TASK TO CARRY OUT:
Start at the line with "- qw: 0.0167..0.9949" in the records below, stop at the line with "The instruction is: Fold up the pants", and return every line in that span exactly, the two end lines included.

Dataset items:
------------------------------------------------------------------------

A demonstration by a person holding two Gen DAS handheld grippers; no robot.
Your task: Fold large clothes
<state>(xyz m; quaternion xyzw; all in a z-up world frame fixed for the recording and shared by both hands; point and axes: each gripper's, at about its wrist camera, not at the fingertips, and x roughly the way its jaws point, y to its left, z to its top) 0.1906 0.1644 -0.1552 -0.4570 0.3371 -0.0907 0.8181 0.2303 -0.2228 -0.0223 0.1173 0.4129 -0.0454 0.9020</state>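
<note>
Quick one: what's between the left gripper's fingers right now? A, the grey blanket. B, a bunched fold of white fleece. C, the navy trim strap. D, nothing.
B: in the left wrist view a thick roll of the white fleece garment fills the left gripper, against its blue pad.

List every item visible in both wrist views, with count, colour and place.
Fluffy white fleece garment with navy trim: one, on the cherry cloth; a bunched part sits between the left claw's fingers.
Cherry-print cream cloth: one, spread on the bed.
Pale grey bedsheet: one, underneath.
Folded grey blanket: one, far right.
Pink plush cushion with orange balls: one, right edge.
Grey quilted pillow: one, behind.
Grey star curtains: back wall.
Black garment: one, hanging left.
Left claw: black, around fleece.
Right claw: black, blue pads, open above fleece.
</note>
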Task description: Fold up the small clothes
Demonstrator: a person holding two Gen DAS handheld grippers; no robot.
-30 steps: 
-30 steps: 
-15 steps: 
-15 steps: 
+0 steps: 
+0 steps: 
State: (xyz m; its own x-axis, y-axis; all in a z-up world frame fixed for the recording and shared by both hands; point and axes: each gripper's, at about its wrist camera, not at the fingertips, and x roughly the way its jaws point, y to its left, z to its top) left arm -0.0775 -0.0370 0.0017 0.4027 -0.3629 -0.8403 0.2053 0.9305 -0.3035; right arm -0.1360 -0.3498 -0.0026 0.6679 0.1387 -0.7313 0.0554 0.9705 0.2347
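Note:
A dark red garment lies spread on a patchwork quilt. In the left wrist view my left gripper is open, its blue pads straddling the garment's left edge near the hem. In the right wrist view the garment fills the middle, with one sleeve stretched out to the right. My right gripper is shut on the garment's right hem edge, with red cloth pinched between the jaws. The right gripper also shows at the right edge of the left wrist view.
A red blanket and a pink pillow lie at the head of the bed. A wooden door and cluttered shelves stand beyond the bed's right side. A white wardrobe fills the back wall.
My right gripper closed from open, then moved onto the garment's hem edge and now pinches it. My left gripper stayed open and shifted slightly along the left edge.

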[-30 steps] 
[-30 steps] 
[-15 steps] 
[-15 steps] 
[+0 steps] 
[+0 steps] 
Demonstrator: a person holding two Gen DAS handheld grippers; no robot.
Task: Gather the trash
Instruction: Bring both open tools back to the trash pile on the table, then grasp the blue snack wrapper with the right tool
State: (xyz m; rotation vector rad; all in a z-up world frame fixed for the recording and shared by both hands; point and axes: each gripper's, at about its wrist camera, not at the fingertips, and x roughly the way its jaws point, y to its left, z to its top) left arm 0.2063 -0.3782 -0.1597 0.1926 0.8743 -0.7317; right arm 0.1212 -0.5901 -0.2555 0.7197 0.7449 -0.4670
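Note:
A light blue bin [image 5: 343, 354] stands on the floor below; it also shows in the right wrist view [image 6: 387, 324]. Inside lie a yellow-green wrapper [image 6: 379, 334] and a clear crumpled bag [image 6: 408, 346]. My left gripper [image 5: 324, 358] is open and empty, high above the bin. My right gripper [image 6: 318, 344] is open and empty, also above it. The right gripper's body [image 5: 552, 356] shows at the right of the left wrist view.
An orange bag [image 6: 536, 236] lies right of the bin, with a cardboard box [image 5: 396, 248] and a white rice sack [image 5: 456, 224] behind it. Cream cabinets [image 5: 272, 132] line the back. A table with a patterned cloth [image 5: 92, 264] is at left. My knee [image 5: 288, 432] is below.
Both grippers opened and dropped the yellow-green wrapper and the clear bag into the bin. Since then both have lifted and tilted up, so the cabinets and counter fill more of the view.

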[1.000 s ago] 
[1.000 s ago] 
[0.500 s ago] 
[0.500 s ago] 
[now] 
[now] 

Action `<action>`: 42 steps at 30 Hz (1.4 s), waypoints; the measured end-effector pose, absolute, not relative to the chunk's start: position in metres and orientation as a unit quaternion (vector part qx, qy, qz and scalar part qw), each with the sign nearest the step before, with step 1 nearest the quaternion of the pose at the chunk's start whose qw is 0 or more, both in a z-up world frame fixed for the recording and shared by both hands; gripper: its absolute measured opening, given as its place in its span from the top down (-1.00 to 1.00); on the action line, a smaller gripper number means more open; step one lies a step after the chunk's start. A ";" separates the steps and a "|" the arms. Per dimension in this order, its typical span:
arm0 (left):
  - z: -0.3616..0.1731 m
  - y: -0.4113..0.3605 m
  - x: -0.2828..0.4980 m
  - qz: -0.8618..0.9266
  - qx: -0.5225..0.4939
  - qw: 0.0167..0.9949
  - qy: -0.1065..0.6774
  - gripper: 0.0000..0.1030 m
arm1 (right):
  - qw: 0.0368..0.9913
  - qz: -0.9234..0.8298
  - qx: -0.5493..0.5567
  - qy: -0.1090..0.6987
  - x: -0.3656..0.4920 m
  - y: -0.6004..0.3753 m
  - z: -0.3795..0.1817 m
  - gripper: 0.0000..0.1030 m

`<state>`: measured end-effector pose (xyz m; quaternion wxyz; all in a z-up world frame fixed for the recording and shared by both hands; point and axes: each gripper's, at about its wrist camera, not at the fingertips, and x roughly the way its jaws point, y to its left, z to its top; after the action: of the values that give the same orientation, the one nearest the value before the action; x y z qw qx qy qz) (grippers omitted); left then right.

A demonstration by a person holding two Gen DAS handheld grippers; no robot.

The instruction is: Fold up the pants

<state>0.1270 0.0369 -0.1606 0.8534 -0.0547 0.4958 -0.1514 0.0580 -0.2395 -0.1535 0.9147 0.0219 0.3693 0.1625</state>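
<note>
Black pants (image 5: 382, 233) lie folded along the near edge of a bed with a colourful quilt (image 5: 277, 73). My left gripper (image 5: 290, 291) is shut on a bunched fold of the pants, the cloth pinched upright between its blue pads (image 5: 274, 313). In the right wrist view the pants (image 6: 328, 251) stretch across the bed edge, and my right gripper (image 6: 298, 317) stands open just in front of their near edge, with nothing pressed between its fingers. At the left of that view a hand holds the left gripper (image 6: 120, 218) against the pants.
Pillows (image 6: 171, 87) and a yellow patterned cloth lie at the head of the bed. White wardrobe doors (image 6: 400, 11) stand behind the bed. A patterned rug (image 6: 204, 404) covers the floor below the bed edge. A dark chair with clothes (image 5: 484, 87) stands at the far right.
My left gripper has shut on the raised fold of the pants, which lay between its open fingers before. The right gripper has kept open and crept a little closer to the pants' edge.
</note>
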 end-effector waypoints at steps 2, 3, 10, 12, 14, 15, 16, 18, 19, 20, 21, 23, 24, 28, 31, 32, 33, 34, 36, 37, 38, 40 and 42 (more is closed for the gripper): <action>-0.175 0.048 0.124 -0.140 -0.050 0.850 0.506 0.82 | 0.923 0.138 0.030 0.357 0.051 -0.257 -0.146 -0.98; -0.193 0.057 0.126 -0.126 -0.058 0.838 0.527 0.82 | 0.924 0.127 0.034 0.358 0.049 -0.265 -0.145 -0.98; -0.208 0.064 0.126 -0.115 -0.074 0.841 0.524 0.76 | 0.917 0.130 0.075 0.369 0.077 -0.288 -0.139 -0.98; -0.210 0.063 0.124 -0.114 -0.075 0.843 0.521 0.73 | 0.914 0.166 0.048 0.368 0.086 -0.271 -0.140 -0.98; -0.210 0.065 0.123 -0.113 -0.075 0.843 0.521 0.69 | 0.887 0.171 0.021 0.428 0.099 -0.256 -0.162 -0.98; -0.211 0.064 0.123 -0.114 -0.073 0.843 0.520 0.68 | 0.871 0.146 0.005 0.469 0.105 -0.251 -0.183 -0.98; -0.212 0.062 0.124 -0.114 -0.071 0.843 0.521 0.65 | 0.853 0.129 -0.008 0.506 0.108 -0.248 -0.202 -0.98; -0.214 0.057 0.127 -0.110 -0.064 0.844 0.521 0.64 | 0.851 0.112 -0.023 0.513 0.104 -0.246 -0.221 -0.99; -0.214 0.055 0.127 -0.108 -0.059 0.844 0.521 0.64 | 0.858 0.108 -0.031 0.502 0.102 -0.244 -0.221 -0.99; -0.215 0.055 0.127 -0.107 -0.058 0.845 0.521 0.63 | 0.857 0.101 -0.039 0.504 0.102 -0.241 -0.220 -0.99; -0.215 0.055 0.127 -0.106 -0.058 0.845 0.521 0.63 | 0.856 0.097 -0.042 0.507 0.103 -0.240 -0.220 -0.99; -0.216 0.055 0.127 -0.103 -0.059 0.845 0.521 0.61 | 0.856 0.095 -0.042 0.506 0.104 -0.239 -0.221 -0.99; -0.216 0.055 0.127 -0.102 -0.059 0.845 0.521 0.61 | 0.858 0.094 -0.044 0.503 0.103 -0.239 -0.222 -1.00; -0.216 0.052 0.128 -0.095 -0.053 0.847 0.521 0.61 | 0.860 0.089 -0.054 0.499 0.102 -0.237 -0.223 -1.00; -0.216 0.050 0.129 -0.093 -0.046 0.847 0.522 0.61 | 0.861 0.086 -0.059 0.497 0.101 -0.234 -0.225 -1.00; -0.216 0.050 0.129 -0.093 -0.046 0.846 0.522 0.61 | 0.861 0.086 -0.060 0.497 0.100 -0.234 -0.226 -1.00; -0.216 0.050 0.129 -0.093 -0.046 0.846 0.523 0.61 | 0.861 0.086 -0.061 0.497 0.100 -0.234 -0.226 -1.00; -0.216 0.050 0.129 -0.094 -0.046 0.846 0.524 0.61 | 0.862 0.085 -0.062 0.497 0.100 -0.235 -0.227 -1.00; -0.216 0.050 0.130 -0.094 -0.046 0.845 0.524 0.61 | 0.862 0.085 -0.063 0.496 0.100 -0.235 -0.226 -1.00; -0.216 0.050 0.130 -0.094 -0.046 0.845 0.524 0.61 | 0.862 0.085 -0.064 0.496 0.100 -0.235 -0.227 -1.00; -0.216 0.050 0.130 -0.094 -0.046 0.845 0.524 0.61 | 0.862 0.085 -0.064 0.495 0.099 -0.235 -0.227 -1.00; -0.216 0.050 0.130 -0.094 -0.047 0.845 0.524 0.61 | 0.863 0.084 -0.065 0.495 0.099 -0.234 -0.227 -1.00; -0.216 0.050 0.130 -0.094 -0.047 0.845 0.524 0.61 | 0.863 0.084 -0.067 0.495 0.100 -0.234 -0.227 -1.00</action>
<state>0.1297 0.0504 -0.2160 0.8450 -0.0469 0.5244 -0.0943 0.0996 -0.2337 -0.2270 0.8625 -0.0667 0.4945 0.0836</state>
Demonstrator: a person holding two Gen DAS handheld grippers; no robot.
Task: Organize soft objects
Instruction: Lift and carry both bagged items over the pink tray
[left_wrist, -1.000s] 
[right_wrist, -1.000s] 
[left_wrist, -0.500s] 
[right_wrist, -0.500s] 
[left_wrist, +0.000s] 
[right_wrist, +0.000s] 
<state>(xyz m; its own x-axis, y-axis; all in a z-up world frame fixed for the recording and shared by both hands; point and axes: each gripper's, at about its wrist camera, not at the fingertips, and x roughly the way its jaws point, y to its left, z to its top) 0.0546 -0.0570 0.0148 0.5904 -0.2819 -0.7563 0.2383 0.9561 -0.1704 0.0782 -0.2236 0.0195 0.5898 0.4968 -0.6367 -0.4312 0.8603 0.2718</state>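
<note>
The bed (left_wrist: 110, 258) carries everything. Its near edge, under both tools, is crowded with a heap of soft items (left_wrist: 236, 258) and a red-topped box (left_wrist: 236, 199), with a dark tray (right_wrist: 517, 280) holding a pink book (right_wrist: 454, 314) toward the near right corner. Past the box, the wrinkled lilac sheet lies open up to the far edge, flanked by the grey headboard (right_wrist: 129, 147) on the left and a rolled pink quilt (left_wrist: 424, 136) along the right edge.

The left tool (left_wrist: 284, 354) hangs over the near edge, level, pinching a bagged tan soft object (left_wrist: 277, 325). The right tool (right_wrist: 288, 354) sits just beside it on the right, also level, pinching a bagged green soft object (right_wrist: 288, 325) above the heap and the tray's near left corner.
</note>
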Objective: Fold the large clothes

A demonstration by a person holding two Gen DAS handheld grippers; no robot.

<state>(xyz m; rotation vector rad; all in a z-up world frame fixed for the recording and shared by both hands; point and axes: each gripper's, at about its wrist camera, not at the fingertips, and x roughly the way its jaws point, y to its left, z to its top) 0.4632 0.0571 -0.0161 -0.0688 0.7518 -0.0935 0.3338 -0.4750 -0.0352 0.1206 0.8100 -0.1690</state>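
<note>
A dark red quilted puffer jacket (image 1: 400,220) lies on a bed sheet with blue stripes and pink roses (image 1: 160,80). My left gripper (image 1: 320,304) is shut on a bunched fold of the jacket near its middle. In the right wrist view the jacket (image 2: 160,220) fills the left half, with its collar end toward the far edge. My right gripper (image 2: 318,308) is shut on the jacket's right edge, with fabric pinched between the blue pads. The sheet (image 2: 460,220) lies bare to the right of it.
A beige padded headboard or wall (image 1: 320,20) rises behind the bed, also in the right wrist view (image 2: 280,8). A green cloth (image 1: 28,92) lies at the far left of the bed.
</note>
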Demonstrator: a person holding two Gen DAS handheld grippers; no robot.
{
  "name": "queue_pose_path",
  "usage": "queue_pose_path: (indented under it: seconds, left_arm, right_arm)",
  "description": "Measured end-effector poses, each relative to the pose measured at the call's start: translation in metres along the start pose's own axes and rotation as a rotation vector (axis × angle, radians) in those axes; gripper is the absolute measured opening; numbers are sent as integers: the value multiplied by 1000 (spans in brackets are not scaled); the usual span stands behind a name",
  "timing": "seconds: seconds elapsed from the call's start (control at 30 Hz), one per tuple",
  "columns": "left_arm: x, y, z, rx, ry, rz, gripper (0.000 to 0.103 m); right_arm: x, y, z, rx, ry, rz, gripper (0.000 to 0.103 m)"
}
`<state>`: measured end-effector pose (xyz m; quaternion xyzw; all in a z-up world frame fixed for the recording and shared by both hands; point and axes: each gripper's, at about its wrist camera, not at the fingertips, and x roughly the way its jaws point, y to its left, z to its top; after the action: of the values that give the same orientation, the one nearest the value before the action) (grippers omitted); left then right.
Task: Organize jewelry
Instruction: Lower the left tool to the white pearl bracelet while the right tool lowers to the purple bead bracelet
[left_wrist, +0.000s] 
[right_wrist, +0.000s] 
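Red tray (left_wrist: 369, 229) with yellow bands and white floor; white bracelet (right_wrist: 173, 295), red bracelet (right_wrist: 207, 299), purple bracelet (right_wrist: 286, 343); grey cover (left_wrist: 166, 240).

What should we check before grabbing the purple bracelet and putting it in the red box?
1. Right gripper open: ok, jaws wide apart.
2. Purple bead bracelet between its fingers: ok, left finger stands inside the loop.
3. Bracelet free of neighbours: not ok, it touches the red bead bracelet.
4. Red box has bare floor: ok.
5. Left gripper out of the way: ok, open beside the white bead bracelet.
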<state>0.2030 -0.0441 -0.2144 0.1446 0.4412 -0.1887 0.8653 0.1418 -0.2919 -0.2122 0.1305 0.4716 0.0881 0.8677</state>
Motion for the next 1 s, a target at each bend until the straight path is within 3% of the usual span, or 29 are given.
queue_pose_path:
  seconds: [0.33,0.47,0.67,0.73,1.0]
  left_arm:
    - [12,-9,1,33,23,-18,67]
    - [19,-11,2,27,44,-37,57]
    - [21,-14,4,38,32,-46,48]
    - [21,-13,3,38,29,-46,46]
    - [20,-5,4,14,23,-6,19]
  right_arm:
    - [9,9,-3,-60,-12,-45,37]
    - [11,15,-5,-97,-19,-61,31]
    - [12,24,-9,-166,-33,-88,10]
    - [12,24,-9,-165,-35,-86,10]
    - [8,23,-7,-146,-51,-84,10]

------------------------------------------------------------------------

THE COMPLETED TASK:
  - qw: 0.0167..0.9949
  - qy: -0.1065..0.6774
  - gripper: 0.0000..0.1030 m
arm1 (right):
  - qw: 0.0368..0.9913
  - qz: -0.9234..0.8298
  - qx: -0.5493..0.5567
  - qy: -0.1090..0.6987
  - x: -0.3656..0.4920 m
  - y: -0.6004..0.3753 m
  - z: -0.3795..0.1817 m
  - gripper: 0.0000..0.1030 m

`<state>`: measured end-effector pose (xyz m; quaternion wxyz; all in a z-up world frame fixed for the recording and shared by both hands; point and axes: each gripper's, at about its wrist camera, not at the fingertips, and x roughly the way its jaws point, y to its left, z to its top; after the action: of the values that give the same orientation, the one nearest the value before the action; x y z qw qx qy qz) (grippers omitted); left then right.

A demonstration by a person holding two Gen DAS handheld grippers; no robot.

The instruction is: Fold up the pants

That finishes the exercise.